### Work required:
All of the listing below must be repeated word for word. Pictures are the only thing to omit.

### Given data:
————————
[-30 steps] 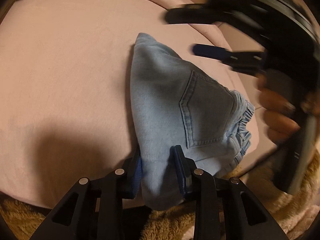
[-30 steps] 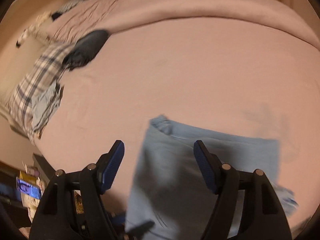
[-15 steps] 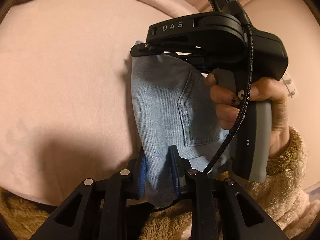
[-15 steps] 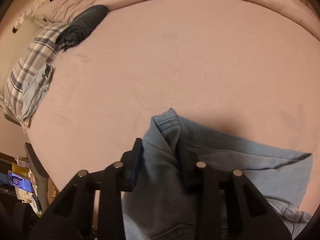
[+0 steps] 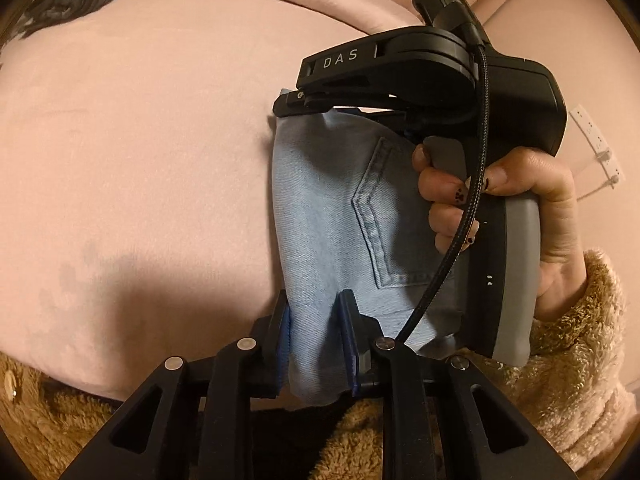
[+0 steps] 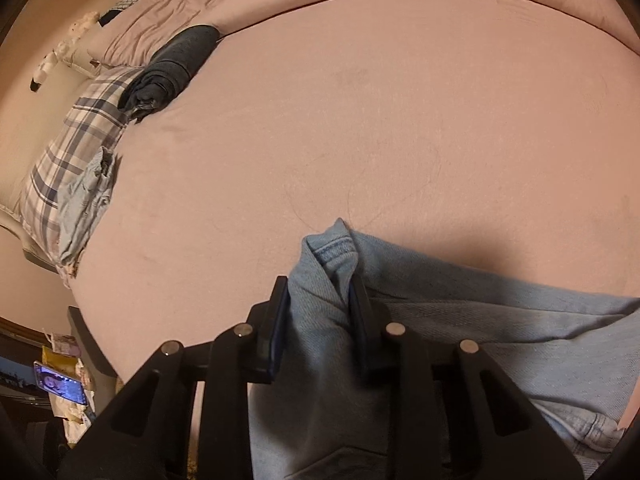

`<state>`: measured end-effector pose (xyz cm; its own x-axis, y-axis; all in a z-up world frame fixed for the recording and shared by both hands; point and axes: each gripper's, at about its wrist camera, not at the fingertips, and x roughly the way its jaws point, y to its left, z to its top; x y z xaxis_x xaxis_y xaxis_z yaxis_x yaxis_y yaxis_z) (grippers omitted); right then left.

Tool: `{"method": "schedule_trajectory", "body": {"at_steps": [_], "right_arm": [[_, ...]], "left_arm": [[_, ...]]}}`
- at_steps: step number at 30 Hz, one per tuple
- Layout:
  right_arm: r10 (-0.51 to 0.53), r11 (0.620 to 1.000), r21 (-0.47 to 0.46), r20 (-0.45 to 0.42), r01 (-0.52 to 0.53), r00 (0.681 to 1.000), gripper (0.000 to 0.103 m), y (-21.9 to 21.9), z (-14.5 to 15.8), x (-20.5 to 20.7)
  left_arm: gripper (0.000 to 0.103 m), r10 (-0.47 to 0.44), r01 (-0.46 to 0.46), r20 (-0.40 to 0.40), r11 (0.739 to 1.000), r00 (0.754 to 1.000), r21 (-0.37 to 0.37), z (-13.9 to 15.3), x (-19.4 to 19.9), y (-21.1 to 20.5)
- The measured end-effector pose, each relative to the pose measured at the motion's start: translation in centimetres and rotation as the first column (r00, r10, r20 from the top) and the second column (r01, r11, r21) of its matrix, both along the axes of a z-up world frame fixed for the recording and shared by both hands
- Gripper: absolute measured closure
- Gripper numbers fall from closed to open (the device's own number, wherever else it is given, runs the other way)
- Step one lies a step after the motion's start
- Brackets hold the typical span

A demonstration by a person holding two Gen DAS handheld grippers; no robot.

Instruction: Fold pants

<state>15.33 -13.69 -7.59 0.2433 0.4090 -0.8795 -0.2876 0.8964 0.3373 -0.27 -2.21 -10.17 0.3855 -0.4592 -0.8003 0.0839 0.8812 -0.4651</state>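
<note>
Light blue denim pants (image 5: 332, 216) lie folded on a pink bed, back pocket facing up. My left gripper (image 5: 316, 330) is shut on the near corner of the pants. The right gripper's body (image 5: 420, 84) hangs over the far end of the pants, held by a hand. In the right wrist view, my right gripper (image 6: 320, 316) is shut on a bunched hem corner of the pants (image 6: 440, 312), at the bed surface.
The pink bedspread (image 6: 360, 120) stretches wide beyond the pants. A plaid pillow (image 6: 76, 140), a dark folded garment (image 6: 172, 68) and a small blue garment (image 6: 84, 200) lie at the left side. A phone (image 6: 60, 388) glows on the floor clutter.
The right gripper came down from open above the pants and shut on the hem corner. The left gripper has kept its hold, closing tighter on the near corner.
</note>
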Motion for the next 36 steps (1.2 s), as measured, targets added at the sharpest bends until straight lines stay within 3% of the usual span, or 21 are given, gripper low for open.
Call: {"method": "schedule_trajectory", "body": {"at_steps": [6, 36], "right_arm": [[-0.006, 1.0, -0.008, -0.02, 0.006, 1.0, 0.073, 0.3, -0.5, 0.6], [0.022, 1.0, 0.009, 0.064, -0.022, 0.998, 0.074, 0.8, -1.3, 0.6]], "left_arm": [[0.081, 0.002, -0.001, 0.0, 1.0, 1.0, 0.014, 0.0, 0.3, -1.1], [0.076, 0.016, -0.016, -0.038, 1.0, 0.999, -0.005, -0.3, -0.9, -0.3]]}}
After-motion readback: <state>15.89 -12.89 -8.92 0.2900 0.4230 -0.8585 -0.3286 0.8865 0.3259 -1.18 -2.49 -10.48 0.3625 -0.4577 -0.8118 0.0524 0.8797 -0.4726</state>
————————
### Exercise output:
[-30 steps] 
[-30 steps] 
[-15 steps] 
[-15 steps] 
[+0 steps] 
[+0 steps] 

`<state>`: measured end-effector pose (xyz cm; its own x-axis, y-axis; all in a z-up world frame fixed for the recording and shared by both hands; point and axes: each gripper's, at about its wrist camera, not at the fingertips, and x roughly the way its jaws point, y to its left, z to its top; x y z xaxis_x xaxis_y xaxis_z yaxis_x yaxis_y yaxis_z) (grippers omitted); right then left.

Tool: `{"method": "schedule_trajectory", "body": {"at_steps": [_], "right_arm": [[_, ...]], "left_arm": [[_, ...]]}}`
- at_steps: step number at 30 Hz, one per tuple
- Layout:
  right_arm: r10 (-0.51 to 0.53), r11 (0.620 to 1.000), r21 (-0.47 to 0.46), r20 (-0.45 to 0.42), r01 (-0.52 to 0.53), r00 (0.681 to 1.000), gripper (0.000 to 0.103 m), y (-21.9 to 21.9), z (-14.5 to 15.8), x (-20.5 to 20.7)
  left_arm: gripper (0.000 to 0.103 m), r10 (-0.47 to 0.44), r01 (-0.46 to 0.46), r20 (-0.40 to 0.40), r11 (0.739 to 1.000), r00 (0.754 to 1.000), r21 (-0.37 to 0.37), z (-13.9 to 15.3), x (-19.4 to 19.9), y (-21.1 to 20.5)
- The measured end-effector pose, each relative to the pose measured at the motion's start: translation in centimetres and rotation as the first column (r00, r10, r20 from the top) and the second column (r01, r11, r21) of its matrix, both along the axes of a z-up world frame fixed for the recording and shared by both hands
- Gripper: absolute measured closure
- Gripper numbers fall from closed to open (the device's own number, wherever else it is given, runs the other way)
- Step one lies a step after the motion's start
- Brackets hold the typical span

A demonstration by a person holding two Gen DAS handheld grippers; no robot.

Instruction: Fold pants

<state>15.33 -13.69 -7.59 0.2433 0.4090 -0.8795 -0.2876 0.8964 0.3373 -0.27 -2.21 -10.17 0.3855 -0.4592 -0.8003 0.0839 0.8812 -0.4651</state>
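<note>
Light blue denim pants (image 5: 332, 216) lie folded on a pink bed, back pocket facing up. My left gripper (image 5: 316, 330) is shut on the near corner of the pants. The right gripper's body (image 5: 420, 84) hangs over the far end of the pants, held by a hand. In the right wrist view, my right gripper (image 6: 320, 316) is shut on a bunched hem corner of the pants (image 6: 440, 312), at the bed surface.
The pink bedspread (image 6: 360, 120) stretches wide beyond the pants. A plaid pillow (image 6: 76, 140), a dark folded garment (image 6: 172, 68) and a small blue garment (image 6: 84, 200) lie at the left side. A phone (image 6: 60, 388) glows on the floor clutter.
The right gripper came down from open above the pants and shut on the hem corner. The left gripper has kept its hold, closing tighter on the near corner.
</note>
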Motion for the next 36 steps (1.2 s), as measured, targets added at the sharpest bends until straight lines stay within 3% of the usual span, or 21 are given, gripper low for open.
Call: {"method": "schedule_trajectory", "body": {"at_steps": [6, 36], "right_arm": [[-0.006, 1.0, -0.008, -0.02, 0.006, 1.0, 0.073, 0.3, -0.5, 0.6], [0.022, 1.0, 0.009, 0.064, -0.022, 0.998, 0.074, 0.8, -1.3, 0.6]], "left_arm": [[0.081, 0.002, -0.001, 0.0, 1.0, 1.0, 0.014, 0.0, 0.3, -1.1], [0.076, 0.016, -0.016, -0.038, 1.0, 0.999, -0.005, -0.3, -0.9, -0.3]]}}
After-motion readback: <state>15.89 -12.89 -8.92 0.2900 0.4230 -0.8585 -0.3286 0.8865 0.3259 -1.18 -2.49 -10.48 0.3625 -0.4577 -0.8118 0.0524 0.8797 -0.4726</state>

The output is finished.